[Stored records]

⁂

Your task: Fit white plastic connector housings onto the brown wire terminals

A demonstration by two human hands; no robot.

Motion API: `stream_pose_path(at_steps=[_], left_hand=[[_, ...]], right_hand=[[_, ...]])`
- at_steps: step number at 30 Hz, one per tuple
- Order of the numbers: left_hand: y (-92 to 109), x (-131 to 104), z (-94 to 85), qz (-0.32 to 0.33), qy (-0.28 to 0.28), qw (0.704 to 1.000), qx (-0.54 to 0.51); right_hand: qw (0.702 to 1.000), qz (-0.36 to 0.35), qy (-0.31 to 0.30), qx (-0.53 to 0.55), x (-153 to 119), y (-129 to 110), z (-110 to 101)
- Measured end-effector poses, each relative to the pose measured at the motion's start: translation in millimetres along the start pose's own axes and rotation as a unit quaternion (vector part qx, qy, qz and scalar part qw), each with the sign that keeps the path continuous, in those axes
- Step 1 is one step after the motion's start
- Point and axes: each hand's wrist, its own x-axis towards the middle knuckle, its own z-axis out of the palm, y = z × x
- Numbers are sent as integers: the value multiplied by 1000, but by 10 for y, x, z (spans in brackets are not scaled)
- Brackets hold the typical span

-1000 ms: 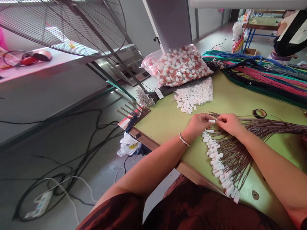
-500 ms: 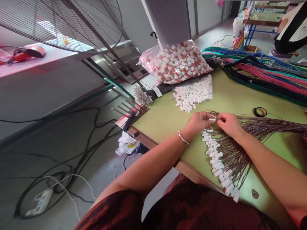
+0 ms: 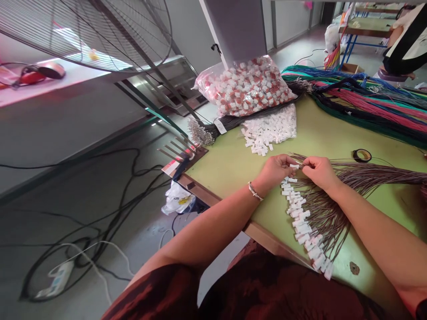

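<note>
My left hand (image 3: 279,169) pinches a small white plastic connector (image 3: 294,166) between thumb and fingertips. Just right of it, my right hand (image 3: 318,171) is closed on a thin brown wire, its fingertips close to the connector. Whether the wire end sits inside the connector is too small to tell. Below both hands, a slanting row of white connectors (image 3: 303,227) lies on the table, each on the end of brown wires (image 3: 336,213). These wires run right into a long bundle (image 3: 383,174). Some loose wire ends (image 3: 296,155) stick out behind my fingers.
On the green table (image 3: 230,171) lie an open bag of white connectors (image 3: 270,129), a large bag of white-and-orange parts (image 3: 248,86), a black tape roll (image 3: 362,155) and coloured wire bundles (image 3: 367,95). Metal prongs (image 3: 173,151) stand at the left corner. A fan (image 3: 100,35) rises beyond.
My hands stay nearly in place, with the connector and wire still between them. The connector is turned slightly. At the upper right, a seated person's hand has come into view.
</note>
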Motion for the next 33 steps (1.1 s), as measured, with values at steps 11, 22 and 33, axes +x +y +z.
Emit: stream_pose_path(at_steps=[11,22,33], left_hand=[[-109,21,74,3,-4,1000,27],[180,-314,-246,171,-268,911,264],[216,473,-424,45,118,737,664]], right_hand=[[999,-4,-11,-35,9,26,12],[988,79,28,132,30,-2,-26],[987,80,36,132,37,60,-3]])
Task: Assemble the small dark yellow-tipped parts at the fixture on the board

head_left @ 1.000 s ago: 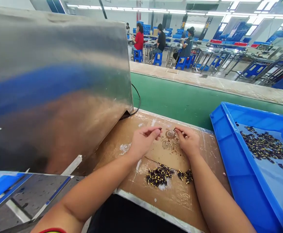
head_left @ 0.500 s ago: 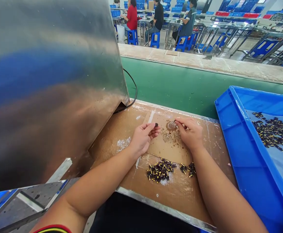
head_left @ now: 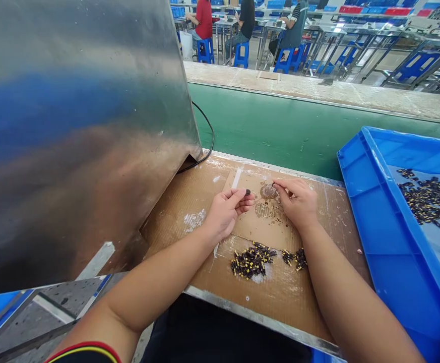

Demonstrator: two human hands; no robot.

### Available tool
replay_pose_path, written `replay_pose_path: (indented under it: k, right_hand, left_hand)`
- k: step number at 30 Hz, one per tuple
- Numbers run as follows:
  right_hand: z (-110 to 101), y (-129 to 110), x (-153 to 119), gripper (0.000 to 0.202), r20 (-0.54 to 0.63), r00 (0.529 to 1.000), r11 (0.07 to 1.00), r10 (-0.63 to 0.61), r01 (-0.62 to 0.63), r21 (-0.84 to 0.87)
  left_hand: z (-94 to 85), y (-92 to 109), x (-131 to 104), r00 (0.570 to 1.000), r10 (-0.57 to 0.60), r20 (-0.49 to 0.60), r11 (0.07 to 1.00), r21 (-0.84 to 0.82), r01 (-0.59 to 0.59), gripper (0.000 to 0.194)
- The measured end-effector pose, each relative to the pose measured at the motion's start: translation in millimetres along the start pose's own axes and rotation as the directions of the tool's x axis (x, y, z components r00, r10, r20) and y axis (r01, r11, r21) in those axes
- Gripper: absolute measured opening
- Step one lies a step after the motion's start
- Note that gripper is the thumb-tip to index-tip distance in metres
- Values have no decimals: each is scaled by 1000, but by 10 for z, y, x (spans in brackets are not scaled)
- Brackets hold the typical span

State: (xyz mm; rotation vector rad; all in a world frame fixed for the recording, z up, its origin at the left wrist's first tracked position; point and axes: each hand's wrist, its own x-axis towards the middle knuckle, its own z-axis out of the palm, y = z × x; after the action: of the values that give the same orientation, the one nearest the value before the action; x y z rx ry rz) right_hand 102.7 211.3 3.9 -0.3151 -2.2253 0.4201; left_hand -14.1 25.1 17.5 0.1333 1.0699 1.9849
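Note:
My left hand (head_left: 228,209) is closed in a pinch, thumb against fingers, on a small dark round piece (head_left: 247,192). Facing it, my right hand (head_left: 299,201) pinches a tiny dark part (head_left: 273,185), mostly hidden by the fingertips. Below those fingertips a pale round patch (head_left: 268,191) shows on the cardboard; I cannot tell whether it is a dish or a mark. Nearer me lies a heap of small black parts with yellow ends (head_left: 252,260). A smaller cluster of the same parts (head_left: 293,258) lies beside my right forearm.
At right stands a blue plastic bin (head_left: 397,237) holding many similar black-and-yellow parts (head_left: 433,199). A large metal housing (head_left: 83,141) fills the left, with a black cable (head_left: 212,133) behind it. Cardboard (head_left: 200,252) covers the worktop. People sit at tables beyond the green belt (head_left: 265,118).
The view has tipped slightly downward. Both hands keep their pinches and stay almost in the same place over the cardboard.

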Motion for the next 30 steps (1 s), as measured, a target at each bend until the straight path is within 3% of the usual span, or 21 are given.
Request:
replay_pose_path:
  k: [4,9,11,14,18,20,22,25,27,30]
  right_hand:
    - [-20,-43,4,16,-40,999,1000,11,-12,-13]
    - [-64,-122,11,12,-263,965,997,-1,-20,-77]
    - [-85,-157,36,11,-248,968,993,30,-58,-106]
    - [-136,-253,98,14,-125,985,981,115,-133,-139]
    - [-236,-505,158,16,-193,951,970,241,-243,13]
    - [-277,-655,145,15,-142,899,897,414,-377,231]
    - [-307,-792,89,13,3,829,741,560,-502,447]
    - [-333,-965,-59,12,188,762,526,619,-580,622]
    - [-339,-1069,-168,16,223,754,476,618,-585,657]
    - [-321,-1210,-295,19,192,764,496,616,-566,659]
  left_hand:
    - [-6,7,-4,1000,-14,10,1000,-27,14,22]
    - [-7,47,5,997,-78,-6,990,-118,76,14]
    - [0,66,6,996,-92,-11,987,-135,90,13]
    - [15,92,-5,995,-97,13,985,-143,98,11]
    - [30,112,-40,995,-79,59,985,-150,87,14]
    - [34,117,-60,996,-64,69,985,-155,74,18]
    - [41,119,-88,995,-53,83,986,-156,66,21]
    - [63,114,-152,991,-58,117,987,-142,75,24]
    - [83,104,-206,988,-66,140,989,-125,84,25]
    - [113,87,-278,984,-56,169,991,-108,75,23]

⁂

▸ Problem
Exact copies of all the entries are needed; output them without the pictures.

▸ Written answer
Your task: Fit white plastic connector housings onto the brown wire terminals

A demonstration by two human hands; no robot.

Motion API: `stream_pose_path(at_steps=[_], left_hand=[[_, ...]], right_hand=[[_, ...]])`
- at_steps: step number at 30 Hz, one per tuple
- Order of the numbers: left_hand: y (-92 to 109), x (-131 to 104), z (-94 to 85), qz (-0.32 to 0.33), qy (-0.28 to 0.28), qw (0.704 to 1.000), qx (-0.54 to 0.51); right_hand: qw (0.702 to 1.000), qz (-0.36 to 0.35), qy (-0.31 to 0.30), qx (-0.53 to 0.55), x (-153 to 119), y (-129 to 110), z (-110 to 101)
- Measured end-effector poses, each relative to the pose measured at the motion's start: translation in millimetres along the start pose's own axes and rotation as a unit quaternion (vector part qx, qy, qz and scalar part qw), each with the sign that keeps the path continuous, in those axes
- Step 1 is one step after the motion's start
- Point and axes: each hand's wrist, its own x-axis towards the middle knuckle, its own z-axis out of the palm, y = z × x
- Numbers are sent as integers: the value multiplied by 1000, but by 10 for y, x, z (spans in brackets are not scaled)
- Brackets hold the typical span

-1000 ms: 
-500 ms: 
+0 ms: 

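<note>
My left hand (image 3: 279,169) pinches a small white plastic connector (image 3: 294,166) between thumb and fingertips. Just right of it, my right hand (image 3: 318,171) is closed on a thin brown wire, its fingertips close to the connector. Whether the wire end sits inside the connector is too small to tell. Below both hands, a slanting row of white connectors (image 3: 303,227) lies on the table, each on the end of brown wires (image 3: 336,213). These wires run right into a long bundle (image 3: 383,174). Some loose wire ends (image 3: 296,155) stick out behind my fingers.
On the green table (image 3: 230,171) lie an open bag of white connectors (image 3: 270,129), a large bag of white-and-orange parts (image 3: 248,86), a black tape roll (image 3: 362,155) and coloured wire bundles (image 3: 367,95). Metal prongs (image 3: 173,151) stand at the left corner. A fan (image 3: 100,35) rises beyond.
My hands stay nearly in place, with the connector and wire still between them. The connector is turned slightly. At the upper right, a seated person's hand has come into view.
</note>
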Motion for the next 33 steps (1.1 s), as measured, with values at steps 11, 22 and 33, axes +x +y +z.
Emit: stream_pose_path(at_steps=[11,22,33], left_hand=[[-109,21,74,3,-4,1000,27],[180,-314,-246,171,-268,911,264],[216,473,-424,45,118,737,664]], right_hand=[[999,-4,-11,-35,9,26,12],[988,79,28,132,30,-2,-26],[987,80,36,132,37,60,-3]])
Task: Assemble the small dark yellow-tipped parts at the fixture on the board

head_left @ 1.000 s ago: 
head_left @ 0.500 s ago: 
head_left @ now: 

Demonstrator: two human hands; no robot.

### Available tool
replay_pose_path, written `replay_pose_path: (indented under it: k, right_hand, left_hand)`
- k: step number at 30 Hz, one per tuple
- Numbers run as follows:
  right_hand: z (-110 to 101), y (-129 to 110), x (-153 to 119), gripper (0.000 to 0.202), r20 (-0.54 to 0.63), r00 (0.529 to 1.000), r11 (0.07 to 1.00), r10 (-0.63 to 0.61), r01 (-0.62 to 0.63), r21 (-0.84 to 0.87)
  left_hand: z (-94 to 85), y (-92 to 109), x (-131 to 104), r00 (0.570 to 1.000), r10 (-0.57 to 0.60), r20 (-0.49 to 0.60), r11 (0.07 to 1.00), r21 (-0.84 to 0.82), r01 (-0.59 to 0.59), gripper (0.000 to 0.194)
- The measured end-effector pose, each relative to the pose measured at the motion's start: translation in millimetres along the start pose's own axes and rotation as the directions of the tool's x axis (x, y, z components r00, r10, r20) and y axis (r01, r11, r21) in those axes
- Gripper: absolute measured opening
- Step one lies a step after the motion's start
- Note that gripper is the thumb-tip to index-tip distance in metres
- Values have no decimals: each is scaled by 1000, but by 10 for z, y, x (spans in brackets are not scaled)
- Brackets hold the typical span

State: (xyz mm; rotation vector rad; all in a world frame fixed for the recording, z up, its origin at the left wrist's first tracked position; point and axes: each hand's wrist, its own x-axis towards the middle knuckle, its own z-axis out of the palm, y = z × x; after the action: of the values that give the same orientation, the one nearest the value before the action; x y z rx ry rz) right_hand 102.7 211.3 3.9 -0.3151 -2.2253 0.4201; left_hand -14.1 25.1 17.5 0.1333 1.0699 1.9849
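Note:
My left hand (head_left: 228,209) is closed in a pinch, thumb against fingers, on a small dark round piece (head_left: 247,192). Facing it, my right hand (head_left: 299,201) pinches a tiny dark part (head_left: 273,185), mostly hidden by the fingertips. Below those fingertips a pale round patch (head_left: 268,191) shows on the cardboard; I cannot tell whether it is a dish or a mark. Nearer me lies a heap of small black parts with yellow ends (head_left: 252,260). A smaller cluster of the same parts (head_left: 293,258) lies beside my right forearm.
At right stands a blue plastic bin (head_left: 397,237) holding many similar black-and-yellow parts (head_left: 433,199). A large metal housing (head_left: 83,141) fills the left, with a black cable (head_left: 212,133) behind it. Cardboard (head_left: 200,252) covers the worktop. People sit at tables beyond the green belt (head_left: 265,118).
The view has tipped slightly downward. Both hands keep their pinches and stay almost in the same place over the cardboard.
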
Motion for the next 30 steps (1 s), as measured, a target at each bend until the straight path is within 3% of the usual span, or 21 are given.
Request:
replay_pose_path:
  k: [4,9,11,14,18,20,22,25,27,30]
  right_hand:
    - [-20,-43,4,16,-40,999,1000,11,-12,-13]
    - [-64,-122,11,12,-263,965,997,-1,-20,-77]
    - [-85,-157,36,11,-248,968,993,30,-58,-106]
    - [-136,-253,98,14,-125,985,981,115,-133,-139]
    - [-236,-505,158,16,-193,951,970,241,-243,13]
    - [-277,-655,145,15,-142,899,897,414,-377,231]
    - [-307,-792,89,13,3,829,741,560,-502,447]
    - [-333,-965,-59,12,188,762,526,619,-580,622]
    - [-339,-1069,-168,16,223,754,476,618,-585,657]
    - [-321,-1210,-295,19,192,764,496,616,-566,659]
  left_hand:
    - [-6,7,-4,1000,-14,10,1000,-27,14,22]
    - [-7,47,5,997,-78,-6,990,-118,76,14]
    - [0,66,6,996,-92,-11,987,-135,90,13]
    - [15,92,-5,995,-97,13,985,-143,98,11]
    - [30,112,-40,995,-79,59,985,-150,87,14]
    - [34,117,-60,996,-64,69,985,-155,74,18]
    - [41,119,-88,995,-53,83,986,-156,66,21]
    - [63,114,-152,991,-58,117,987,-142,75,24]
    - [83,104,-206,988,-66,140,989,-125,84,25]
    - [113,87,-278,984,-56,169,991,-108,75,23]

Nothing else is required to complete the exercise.